A Hacker Group Backed By Russian Government Reportedly Breached US Agencies

Russia Cyber Attack on the US

The Trump administration has acknowledged on Sunday that hackers have broken into several key government networks, which includes the Treasury and Commerce Departments, and had free access to their email systems. These hackers are believed to be acting on the behalf of some foreign government which is certainly clear that the Russian intelligence agency is the one behind this according to federal and private experts.

This attack is considered as the most sophisticated, and maybe one of the largest, attacks on federal systems in the recent five years as the officials said that the hunt is still on to determine how many other parts of government have been affected by it. It is also in rumors that the national security-related agencies are also on the chopping block but it is still not comprehensible that was there any highly classified material.

The government was more suspicious about the Russian intervention in the 2020 election but it turned out that key agencies working for the administration were on the table for the sophisticated attack which was unrelated to the election.

NSC: Searches…

John Ullyot, a spokesman for the National Security Council, said in a statement that the US government is aware of the reports and are taking every step necessary to identify and solve those issues. Even the Department of Homeland Security’s cybersecurity agency has been called in as well, although its leaders were fired by President Trump last month for declaring that there had been no widespread election fraud.

It was acknowledged by the Commerce Department that one of their agencies was attacked too but did not take the name of which agency. But under further investigation, it appeared that the National Telecommunications and Information Administration was the one under attack which can be considered a national security risk as they determine policy for internet-related issues, including setting standards and blocking exports and imports of technology.

It is still unclear to deduce the motive of the attack on the agency and Treasury Department but two people familiar with the matter said that these attacks were going on unnoticed since spring this year in pandemic and election season.

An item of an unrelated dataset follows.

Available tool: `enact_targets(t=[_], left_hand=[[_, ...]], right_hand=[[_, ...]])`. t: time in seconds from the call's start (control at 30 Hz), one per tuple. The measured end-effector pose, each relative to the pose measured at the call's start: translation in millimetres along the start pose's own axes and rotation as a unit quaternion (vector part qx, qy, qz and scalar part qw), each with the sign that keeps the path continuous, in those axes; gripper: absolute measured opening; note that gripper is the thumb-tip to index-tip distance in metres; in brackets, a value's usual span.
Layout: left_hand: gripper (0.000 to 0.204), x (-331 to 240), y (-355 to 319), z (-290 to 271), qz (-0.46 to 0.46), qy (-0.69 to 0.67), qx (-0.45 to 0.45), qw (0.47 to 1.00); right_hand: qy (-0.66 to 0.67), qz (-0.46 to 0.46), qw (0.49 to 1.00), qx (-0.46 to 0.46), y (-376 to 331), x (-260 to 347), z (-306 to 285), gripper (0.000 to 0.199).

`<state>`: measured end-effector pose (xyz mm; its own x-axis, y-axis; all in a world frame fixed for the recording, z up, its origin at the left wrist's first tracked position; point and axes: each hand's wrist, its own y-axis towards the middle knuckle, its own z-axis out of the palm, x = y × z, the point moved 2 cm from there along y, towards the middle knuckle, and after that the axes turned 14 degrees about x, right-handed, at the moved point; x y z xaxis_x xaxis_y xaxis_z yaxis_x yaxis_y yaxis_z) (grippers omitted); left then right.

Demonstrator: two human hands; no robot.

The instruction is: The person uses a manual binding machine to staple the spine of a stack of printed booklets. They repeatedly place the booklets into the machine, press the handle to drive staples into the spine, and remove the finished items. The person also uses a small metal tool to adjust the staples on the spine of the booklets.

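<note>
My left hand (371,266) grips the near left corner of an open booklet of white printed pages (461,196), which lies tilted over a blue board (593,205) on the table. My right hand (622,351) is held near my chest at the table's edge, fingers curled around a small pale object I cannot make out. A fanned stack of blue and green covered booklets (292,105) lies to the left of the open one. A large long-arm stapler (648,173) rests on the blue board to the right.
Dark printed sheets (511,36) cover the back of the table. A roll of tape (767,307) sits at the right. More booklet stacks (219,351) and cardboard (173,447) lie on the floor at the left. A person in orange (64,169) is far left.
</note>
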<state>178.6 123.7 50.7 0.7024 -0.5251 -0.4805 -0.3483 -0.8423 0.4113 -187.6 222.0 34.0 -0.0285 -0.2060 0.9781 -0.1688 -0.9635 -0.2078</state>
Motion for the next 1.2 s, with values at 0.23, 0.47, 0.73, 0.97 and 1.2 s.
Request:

So it was too soon to tell how damaging the attacks were and what amount of material was lost.

Russian State-Sponsored Actors

The news of the breach was reported earlier by Reuters came less than a week after National Security Agency issued a warning that “Russian state-sponsored actors” were exploiting the system flaws which were used broadly in the federal government.

NSA refused to give any further information that what had happened that led to this immediate warning. But it was shortly after the warning that FireEye, a leading cybersecurity firm, said that hackers working for a state had stolen some of its prized tools for finding loopholes in its client systems which included the federal government. This investigation also showed arrows pointing towards Russia’s leading intelligence agencies- S.V.R., also known by the name A.P.T. 29 or Cozy Bear.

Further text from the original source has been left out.